I'm no attorney/lawyer - however, wouldn't that warrant a filing with the "Datenschutzbehörde"?
That would miss the point. The telco was traditionally government-owned, and still works like a "Behörde" itself. The top ranks are resigned party-officials, and these won't bother one of themselves. The german railroad company is still government-owned and follows the same practise of collecting data for the grandparent scam.
Also, the telco is allowed to make it's own law. I had an incident a few years ago: the telco decided that I should consume more bandwidth (without ever asking or informing me), and therefore switched my uplink to a faster and more expensive protocol (without my consent or me even knowing).
The problem was, I dont have any hardware that would understand the new protocol. So, in fact, my network and telephone was just disconnected. And after complaining, the telco told me they are unable to revert the configuration to the contractually agreed one.
So I went to the attorney, and they told me that one cannot do anything in such a case, because the telco has created a special law for themselves, and only very vew lawyers are versed in that law, and these are employed by the telco itself.
(Finally I had to complain to the telco management to get back to my contractual linkup, after a few weeks.)
The way I understand GDPR, they're not supposed to ask for data that is relevant to the business at hand and are also not allowed to retain it any longer than necessary - at least that would be the meaning of the law, I assume?
Well, thats what you may get told, by teachers and party officials. And thats alright, because they must make sure that you vote as expected in the next elections.
But then why should anybody care about the "Pöbel", except how to exploit it? Why should anybody make a law that does not profit themselves?
Have you ever heard that MasterCard was punished for
publishing their customer database in the darknet? No. Only the program was stopped, which means the customers were ripped off the awards they had already obtained, in addition to publishing their addresses in the darknet. And nowadays MasterCard runs a new similar program.
Once there was a Do-It-Yourself paper, about how to write HTML and how to create your own website. It was later extended with a chapter about CSS, and I think even Javascript was added. The idea was: you do not need to go to facebook, you can write your webpage by yourself as well.
And this is the actual concern of the GDPR: we must get rid of these people who can write their own webpages. Because otherwise, if it gets publicly known that one can write one's own webpage, then it might become obvious that facebook etc. is just superfluous. And what then with all the big money?
So, make the process of running a webpage so administratively complicated, and make the people so frightened they might violate some law, that nobody will do it anymore and all publish their stuff with the big providers like YT and FB, where they can easily be censored. That's the purpose.
Unfortunately, I have to admit that my own past dealings with the German DSB were rather unhelpful - whether that is due to lack of motivation, insufficient manpower or other reasons, I will probably never know.
That's not difficult to figure out: institutions do not exist for the people. Institutions to exist so that merited party-officials can be situated there, and the public pays them a lucrative income.
Have you ever read Franz Kafka, "Der Prozess"?
See, at first, we built the Internet, and we did it good. And it was a scientific work.
And those in power looked at it in astonishment, and had no idea of the whereabouts, but started to phantasize about making money with it. And that became the first new-market-bubble, around 2000.
Then, they started to adapt, and started to build things that actually work (somehow, more or less): amazon, google, facebook, etc. And occasionally, they would still ask us how the things were designed and how they are supposed to work correctly.

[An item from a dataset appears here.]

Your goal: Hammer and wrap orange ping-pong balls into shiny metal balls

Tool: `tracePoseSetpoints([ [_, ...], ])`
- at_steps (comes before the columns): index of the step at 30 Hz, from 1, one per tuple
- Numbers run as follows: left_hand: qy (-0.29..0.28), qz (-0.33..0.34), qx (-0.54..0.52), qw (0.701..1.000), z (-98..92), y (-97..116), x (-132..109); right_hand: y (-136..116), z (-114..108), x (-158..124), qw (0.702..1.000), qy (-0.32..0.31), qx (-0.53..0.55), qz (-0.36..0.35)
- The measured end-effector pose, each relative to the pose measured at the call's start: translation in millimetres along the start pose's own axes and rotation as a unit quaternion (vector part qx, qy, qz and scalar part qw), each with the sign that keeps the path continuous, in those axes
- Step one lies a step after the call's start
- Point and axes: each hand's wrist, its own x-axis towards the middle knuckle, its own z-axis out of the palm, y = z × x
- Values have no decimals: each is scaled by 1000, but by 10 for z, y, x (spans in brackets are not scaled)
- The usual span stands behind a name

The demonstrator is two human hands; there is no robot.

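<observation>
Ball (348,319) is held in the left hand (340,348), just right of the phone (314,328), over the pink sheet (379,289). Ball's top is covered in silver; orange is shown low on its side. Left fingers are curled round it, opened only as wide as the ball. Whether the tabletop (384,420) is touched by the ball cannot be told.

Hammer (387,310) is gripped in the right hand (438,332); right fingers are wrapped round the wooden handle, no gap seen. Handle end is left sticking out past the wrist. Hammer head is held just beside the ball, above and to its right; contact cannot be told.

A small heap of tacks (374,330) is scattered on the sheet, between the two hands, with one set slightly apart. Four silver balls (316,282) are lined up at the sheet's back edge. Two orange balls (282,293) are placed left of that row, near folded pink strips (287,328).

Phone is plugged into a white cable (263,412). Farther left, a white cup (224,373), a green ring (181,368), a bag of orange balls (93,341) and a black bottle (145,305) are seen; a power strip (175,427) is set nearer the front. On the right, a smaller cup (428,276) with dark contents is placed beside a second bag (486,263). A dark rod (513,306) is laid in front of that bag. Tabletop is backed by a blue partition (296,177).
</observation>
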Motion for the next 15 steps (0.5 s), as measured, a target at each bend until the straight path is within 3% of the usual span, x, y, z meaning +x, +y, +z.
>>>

But now, since about 2017, the money-making machine runs by itself. We, the engineers, and the standards are no longer needed. The RFCs are (sorry) fucked off, Jon Postel's law, "Be liberal in what you accept, and conservative in what you send", is fucked off.
In fact, the Internet is no longer needed and is fucked off.
Now there is only a couple of big players, and they don't need standards, they don't need interoperability, because they want oligarchy, they want to make the rules all by themselves, and they want the governments to pay them their delivery infrastructure.
And the governments are, as always, all head into arse of the big business.
So, there are only two players left: the gang of corporations and governments, i.e. those in power, and You. Because the others, the consumers, they only need a new smartphone, they are NPC and don't count.
Want more proof? Again, the german telco, has given me in writing that they censor e-mails.
Specifically, they allow their customers only to receive e-mails from commercial spam providers. They do not allow them to receive e-mail sent from private people.
Now You say, ouch, we're just Berkeley hackers, we want to play with the technology, we don't want to consider politics! Well then, fine, pay the bill. Because You're the ones who will be done away with next: it is not acceptable that people can modify the code running on their computers.
So I expect the so far build dependency lang/python27 to be historic from now on.